I have one in a 2.5 with a male betta, they get along well
|Posted 26-Feb-2006 10:01|
Would this be ok?
6 Black Neons
6 Pygmy Corys
1 Male Betta
I have an AquaClear 50, as well as a stingray filter, and i do weekly water changes. (tank is a 15 US. About 12.5 UK)
|Posted 26-Feb-2006 11:25|
I've had 2 ADF's in a 10g for about 6 weeks, except for a couple weeks when I removed them to a separate tank b/c they just weren't competing for food! Their tankmates are 6 very piggy zebra danios and 2 corys. I even tried sinking their food in a small glass jar turned sideways. The danios quickly figured this out but the frogs were too dumb. Except for the feeding problem, they get along fine. So be careful that they do get enough to eat.
After they were in solitary for the 2 weeks and their weight was better, I put them back in the 10g. One has figured out how to eat anything/everything I put in there and is now alarmingly fat. I know why now; the other night I saw him pigging out on a Hikari wafer after lights-out. The other one just doesn't eat well; he is so skinny again that I took him back out yesterday. I feed them frozen bloodworms and "frog pellets"; they definitely prefer the former.
I don't know if this is true, but I had a guy at the LFS tell me that I shouldn't put pygmy cories with the ADF's b/c the ADF's might fight with them. They do fine with my larger cories though.
Min tank size from what I've read is 2 gal. When my 2 were in solitary they were sharing a 1 gal, and they did snap at one another. So they are territorial.
|Posted 27-Feb-2006 02:10|
Ah, well, i don't want the pygmys to be hurt.
|Posted 27-Feb-2006 18:18|
Well, i talked to my mum about it, but the frogs in my area always seem to be VERY unhealthy, so i decided to go with a male betta instead. Thanks for the help though.
|Posted 27-Feb-2006 21:12|
Lord of the Beasts
People have all sorts of experiences with them, some positive , some quite the reverse. The bottom line is that these are not species that like disturbance , and many specimens never take to artificial foods. There will always be tougher than average specimens, but the fact that many , many, people fail to keep them in full health, without stress, and to full potential longevity is down to the fact that they insist on having them in community. These frogs dont like bright lights, and having fish rush past them every 5 seconds upsets their hunting technique, and more often than not they feel very exposed , even if they arent actually attacked. Some learn to compete, but a great many more stress out and die.In nature these frogs will avoid fish in large expanses of water, the only interest they have in fish is at the most taking the odd tiny fry opportunistically.

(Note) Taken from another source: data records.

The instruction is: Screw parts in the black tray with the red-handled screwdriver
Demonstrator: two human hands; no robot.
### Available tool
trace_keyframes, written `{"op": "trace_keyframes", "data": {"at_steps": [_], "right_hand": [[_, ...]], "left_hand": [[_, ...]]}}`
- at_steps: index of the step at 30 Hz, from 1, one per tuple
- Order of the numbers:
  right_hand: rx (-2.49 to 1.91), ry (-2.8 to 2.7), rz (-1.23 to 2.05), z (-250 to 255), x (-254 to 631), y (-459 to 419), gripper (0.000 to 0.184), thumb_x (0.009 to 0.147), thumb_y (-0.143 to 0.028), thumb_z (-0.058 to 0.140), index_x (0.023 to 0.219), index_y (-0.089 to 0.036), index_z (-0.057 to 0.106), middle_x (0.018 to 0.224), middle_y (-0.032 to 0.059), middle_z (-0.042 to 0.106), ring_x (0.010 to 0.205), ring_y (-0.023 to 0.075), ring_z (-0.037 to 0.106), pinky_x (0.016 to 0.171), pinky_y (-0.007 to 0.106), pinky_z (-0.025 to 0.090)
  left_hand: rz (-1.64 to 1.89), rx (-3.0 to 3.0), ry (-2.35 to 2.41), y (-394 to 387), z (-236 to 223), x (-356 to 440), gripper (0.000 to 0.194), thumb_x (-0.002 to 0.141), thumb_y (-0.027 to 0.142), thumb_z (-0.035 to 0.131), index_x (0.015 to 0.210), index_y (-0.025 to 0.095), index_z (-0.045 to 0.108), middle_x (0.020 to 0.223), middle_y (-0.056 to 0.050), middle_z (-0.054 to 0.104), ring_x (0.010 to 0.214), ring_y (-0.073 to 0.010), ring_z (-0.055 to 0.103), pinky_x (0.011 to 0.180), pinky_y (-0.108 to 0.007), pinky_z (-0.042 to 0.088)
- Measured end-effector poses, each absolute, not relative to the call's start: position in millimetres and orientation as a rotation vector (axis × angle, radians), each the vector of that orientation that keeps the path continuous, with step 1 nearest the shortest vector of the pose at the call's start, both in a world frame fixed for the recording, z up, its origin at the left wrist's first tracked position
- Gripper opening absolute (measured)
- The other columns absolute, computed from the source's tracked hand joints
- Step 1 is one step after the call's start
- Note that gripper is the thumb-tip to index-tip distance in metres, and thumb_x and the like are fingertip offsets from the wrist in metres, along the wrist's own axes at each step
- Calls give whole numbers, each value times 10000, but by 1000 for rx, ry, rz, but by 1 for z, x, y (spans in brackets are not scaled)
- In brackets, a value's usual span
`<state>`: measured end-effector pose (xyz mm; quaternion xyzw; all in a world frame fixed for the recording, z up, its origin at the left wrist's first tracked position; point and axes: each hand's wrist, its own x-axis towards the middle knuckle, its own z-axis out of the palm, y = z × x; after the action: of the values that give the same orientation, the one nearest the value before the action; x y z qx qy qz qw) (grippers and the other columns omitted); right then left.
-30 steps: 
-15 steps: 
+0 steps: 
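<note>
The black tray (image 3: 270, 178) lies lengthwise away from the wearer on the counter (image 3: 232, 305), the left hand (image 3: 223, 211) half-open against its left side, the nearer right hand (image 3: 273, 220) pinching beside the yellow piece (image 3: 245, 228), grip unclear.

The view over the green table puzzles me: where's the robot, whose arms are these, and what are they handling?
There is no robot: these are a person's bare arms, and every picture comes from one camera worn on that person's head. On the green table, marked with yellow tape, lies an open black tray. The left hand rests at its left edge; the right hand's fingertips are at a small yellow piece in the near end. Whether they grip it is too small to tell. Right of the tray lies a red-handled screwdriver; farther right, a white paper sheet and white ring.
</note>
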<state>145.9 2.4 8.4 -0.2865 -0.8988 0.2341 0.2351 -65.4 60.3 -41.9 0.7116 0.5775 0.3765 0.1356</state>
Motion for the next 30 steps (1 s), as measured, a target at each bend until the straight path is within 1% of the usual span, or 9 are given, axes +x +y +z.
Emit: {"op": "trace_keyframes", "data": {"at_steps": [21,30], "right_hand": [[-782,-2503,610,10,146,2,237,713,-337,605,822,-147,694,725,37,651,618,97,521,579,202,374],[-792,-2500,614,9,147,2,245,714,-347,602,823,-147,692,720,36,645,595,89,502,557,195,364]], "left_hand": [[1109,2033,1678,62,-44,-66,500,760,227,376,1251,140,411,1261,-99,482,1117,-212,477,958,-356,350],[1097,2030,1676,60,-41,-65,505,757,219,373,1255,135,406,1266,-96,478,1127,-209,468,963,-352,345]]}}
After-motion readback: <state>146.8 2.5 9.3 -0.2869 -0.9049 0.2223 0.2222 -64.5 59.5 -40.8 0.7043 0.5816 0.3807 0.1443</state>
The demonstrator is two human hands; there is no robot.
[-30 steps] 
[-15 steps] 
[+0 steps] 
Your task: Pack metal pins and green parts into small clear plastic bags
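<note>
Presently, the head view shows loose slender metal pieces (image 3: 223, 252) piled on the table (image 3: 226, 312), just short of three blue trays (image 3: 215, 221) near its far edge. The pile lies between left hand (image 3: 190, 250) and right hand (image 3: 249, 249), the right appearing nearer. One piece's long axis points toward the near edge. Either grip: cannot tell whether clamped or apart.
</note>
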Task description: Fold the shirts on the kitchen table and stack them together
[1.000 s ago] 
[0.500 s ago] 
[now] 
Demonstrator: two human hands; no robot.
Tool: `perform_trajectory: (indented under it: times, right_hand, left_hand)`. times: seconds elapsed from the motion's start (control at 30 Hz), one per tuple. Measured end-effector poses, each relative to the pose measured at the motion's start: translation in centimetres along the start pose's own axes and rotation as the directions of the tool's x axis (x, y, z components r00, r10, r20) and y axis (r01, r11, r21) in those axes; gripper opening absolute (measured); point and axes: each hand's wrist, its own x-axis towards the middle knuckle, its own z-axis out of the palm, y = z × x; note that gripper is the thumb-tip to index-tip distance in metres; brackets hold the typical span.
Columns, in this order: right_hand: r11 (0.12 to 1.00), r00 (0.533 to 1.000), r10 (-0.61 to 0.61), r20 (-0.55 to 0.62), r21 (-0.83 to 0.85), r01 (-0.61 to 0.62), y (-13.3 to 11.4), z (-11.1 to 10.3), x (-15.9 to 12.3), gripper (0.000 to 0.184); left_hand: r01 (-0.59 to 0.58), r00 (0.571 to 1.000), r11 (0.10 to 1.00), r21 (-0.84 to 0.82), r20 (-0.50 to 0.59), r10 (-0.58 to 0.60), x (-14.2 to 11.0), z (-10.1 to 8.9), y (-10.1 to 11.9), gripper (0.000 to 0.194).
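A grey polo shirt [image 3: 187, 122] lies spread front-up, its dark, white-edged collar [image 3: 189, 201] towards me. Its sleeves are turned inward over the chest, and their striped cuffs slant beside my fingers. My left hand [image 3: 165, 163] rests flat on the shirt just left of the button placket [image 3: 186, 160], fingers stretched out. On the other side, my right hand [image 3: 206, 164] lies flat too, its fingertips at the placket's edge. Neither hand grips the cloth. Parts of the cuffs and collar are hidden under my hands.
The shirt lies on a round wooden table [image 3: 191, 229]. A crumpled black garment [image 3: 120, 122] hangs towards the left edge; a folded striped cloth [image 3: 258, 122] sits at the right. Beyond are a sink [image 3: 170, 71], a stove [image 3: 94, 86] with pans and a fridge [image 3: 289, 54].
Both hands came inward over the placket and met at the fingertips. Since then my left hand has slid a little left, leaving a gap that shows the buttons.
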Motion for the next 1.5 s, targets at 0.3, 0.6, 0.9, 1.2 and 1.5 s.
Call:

Think of the situation as being equal to that of goldfish who are kept in aquaria instead of ponds. Less than perfect conditions mean deaths. As water quality is important to goldfish, a quiet life is important to a dwarf frog.In the same way as joe public doesnt want to hear that goldfish dont belong in bowls, aquarists dont want to hear that dwarf frogs dont belong in community with anything less than the most peaceful of fish, with places they can get away from the fish, the lights and the stress, and feed normally without intense competition and in fairly still water.
As a herpetologist , hammering that into your average fishkeepers head is proving somewhat difficult. Conversely , a lot of reptile and amphibian keepers tend to understand it more readily, but may not believe you on the goldfish front. Its very , very , frustrating.
Personally I cant wait for the day that peoples knowledge bridges the gap between the aquarium hobby and herpetology a little better.